Bug 52236

Summary: CSV import/Export filter option for decimal point character
Product: LibreOffice Reporter: Luís Neves <luis.neves>
Component: CalcAssignee: Not Assigned <libreoffice-bugs>
Status: RESOLVED WORKSFORME    
Severity: enhancement CC: jmadero.dev, mwisnicki, stunts
Priority: medium    
Version: unspecified   
Hardware: All   
OS: All   
Whiteboard:
Crash report or crash signature: Regression By:
Attachments: A CSV file with results from the EnergyPlus simulation software
Commas As Separator -- no additional steps
Result of Additional Steps Described by Reporter
CSV import dialog in QtiPlot that includes decimal point selection
decimal_test.ods
decimal_test_en_GB.csv
decimal_test_lt_LT.csv

Description Luís Neves 2012-07-18 15:00:18 UTC
A very useful enhancement to LibreOffice calc would be to have an option to specify the digital point character. When importing/exporting data from/to other software packages, namely simulation software, it is often necessary to execute a cumbersome procedure when our system local uses a different character, as in the Portuguese case, where we use the comma.

As an example, I usually have to import data as text, then I change all (with search-replace) the commas to semi-colons, then I change all the dots to commas and only then I can use the "text-to-columns" option to have the data on a useful form. 

I think this enhancement would be useful to several other [latin] languages as well.

Best regards,

Luís Neves
Comment 1 Joel Madero 2012-11-21 20:58:18 UTC
Is there any way that you can upload a document (simple) that has an exported csv file? Just so QA team can take a look at it and see if there is a better import method already available. Marking as NEEDINFO, if you can't upload the document just reopen as UNCONFIRMED and we'll see what we can do. If you do upload, please also reopen as UNCONFIRMED. Thanks!
Comment 2 QA Administrators 2013-07-18 06:16:09 UTC
Dear Bug Submitter,

Please read the entire message in its entirety before continuing - also please respond directly to FDO when replying - do not reply via email.

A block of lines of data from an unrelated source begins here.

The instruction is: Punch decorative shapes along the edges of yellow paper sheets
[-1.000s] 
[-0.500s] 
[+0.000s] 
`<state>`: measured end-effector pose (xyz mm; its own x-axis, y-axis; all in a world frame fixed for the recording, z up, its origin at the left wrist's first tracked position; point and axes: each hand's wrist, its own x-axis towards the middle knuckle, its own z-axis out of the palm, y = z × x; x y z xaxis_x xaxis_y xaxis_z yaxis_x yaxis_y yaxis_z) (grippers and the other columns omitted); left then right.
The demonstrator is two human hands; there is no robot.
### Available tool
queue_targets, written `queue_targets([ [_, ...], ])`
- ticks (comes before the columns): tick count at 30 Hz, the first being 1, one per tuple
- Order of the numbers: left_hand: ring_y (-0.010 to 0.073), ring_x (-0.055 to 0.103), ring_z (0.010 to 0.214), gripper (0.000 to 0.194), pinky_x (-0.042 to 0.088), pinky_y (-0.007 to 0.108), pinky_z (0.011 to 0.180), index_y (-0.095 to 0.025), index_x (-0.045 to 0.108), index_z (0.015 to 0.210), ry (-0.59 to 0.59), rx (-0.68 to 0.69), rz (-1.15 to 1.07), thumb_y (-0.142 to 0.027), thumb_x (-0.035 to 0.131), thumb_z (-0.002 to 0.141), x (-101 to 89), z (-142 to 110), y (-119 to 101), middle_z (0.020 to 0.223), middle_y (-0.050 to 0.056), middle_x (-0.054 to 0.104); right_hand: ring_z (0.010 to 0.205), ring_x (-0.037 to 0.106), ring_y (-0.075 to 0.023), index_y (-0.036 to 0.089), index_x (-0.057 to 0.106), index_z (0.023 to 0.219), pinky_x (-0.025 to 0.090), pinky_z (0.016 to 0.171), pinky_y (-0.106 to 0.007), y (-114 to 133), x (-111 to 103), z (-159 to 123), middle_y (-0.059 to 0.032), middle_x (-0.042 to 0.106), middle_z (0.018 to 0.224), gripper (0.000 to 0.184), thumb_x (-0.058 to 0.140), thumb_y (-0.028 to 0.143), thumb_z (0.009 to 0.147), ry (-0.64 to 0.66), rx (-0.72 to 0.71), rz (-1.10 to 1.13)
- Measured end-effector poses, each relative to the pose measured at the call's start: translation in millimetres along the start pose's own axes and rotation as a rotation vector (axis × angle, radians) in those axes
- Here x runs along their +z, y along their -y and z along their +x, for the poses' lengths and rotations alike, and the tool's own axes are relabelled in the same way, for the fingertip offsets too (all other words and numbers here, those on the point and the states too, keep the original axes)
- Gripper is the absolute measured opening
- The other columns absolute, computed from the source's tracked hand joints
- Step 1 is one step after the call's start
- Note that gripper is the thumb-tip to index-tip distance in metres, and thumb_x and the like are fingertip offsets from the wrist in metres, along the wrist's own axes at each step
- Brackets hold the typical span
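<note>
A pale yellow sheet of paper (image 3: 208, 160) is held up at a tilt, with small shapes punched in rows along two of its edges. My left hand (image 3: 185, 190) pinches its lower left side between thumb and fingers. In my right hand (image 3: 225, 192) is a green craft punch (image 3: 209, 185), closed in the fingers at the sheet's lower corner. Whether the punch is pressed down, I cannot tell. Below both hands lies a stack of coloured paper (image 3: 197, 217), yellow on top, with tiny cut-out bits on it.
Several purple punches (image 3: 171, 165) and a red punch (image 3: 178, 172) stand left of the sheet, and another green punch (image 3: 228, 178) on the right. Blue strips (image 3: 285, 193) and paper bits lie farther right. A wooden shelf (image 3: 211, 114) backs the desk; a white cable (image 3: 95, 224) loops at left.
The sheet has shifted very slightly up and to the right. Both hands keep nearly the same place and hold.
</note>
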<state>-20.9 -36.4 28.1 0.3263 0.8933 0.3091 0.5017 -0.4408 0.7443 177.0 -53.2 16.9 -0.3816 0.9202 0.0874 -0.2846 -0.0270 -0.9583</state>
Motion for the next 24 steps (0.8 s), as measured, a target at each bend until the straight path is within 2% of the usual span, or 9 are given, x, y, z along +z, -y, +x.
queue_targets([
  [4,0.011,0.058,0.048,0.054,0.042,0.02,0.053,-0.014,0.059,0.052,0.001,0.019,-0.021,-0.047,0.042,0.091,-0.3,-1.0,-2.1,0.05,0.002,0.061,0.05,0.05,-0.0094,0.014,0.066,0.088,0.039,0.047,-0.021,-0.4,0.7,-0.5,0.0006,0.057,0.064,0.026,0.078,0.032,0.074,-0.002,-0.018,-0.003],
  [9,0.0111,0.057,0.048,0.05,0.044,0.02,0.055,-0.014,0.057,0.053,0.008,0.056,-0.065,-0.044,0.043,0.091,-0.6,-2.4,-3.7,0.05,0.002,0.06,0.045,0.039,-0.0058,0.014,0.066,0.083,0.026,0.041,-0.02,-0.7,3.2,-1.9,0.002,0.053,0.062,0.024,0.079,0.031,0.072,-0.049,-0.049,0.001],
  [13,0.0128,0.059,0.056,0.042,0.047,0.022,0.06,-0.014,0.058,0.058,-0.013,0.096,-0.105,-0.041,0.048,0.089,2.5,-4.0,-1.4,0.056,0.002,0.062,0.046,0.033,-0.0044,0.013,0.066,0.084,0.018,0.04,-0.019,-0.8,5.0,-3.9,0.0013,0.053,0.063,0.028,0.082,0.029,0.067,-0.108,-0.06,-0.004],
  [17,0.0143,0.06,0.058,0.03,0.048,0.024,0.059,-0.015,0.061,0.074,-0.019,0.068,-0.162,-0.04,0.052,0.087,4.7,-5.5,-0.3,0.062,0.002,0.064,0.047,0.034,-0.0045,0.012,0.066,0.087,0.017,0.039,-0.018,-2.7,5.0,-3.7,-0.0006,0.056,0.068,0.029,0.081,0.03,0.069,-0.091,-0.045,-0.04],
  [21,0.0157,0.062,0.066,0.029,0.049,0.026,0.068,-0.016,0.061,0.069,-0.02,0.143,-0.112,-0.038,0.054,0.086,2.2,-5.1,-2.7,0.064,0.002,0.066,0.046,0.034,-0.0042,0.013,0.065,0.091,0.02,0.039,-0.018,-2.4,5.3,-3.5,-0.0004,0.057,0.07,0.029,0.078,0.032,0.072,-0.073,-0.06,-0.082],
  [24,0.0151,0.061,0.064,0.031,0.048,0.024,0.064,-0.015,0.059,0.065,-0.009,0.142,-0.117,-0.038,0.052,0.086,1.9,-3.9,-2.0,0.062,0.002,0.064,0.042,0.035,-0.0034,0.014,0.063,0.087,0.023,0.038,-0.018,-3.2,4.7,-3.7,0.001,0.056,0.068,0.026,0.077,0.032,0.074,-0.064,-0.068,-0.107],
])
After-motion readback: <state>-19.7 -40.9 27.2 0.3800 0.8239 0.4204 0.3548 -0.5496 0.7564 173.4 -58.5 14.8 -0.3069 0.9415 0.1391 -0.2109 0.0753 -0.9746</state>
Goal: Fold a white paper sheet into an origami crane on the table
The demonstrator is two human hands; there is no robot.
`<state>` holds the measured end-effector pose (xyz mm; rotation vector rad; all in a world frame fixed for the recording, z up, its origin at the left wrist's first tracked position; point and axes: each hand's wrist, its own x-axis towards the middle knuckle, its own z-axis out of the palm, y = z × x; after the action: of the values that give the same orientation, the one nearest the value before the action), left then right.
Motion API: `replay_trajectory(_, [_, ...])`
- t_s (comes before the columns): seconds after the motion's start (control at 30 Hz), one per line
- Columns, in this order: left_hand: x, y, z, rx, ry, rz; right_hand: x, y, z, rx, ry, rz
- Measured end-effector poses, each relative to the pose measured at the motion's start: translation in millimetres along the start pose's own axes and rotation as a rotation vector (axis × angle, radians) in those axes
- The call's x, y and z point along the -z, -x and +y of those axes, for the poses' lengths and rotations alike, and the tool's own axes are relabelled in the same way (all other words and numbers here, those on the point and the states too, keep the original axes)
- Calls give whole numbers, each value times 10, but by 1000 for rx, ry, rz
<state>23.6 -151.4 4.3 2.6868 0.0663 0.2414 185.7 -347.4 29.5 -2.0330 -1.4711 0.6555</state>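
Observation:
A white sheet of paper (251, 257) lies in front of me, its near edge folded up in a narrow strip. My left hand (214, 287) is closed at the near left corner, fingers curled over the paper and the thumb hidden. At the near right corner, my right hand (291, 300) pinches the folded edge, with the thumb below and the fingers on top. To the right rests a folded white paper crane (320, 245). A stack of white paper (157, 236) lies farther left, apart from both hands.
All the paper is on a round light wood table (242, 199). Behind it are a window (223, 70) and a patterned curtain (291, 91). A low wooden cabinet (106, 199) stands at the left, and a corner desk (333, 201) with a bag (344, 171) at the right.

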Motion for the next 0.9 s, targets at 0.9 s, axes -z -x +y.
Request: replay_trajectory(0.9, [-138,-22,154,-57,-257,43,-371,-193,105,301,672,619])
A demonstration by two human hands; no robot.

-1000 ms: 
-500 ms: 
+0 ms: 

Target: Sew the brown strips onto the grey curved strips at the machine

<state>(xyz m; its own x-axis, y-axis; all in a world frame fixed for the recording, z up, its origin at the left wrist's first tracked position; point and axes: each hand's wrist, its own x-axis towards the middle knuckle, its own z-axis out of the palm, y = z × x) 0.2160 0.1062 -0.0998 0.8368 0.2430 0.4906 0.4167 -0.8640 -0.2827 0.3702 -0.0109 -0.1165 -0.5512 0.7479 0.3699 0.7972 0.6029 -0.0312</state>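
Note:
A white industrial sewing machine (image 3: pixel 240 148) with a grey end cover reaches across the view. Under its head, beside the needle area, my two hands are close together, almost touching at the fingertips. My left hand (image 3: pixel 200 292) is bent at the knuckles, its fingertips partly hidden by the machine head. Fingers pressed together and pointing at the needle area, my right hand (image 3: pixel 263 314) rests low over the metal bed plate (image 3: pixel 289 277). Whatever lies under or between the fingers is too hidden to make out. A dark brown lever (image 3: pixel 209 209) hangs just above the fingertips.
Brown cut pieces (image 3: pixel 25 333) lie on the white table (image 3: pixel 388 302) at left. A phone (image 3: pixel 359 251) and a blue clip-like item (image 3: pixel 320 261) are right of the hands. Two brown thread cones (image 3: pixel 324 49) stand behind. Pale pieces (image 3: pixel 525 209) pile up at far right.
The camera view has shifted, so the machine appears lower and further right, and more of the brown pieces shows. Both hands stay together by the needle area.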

This bug has been in NEEDINFO status with no change for at least 6 months. Please provide the requested information as soon as possible and mark the bug as UNCONFIRMED. Due to regular bug tracker maintenance, if the bug is still in NEEDINFO status with no change in 30 days the QA team will close the bug as INVALID due to lack of needed information.

For more information about our NEEDINFO policy please read the wiki located here: 
https://wiki.documentfoundation.org/QA/FDO/NEEDINFO

If you have already provided the requested information, please mark the bug as UNCONFIRMED so that the QA team knows that the bug is ready to be confirmed.


Thank you for helping us make LibreOffice even better for everyone!


Warm Regards,
QA Team
Comment 3 Luís Neves 2013-07-18 07:34:21 UTC
Created attachment 82572 [details]
A CSV file with results from the EnergyPlus simulation software

As many other other engineering software tools, the Energy Plus simulation software produces CSV text files as a way to export data to spreadsheet software. However, at least for portuguese users (and probably for many other locales that use the comma as decimal separator, this forces a somehow cumbersome procedure:

1st - Open as text without conversion

2nd - "Search-Replace" all commas with any other character, e.g., semi-colon

3rd - "Search-Replace" all dots with commas

4th - Convert text to columns using semi-colon as the column separator.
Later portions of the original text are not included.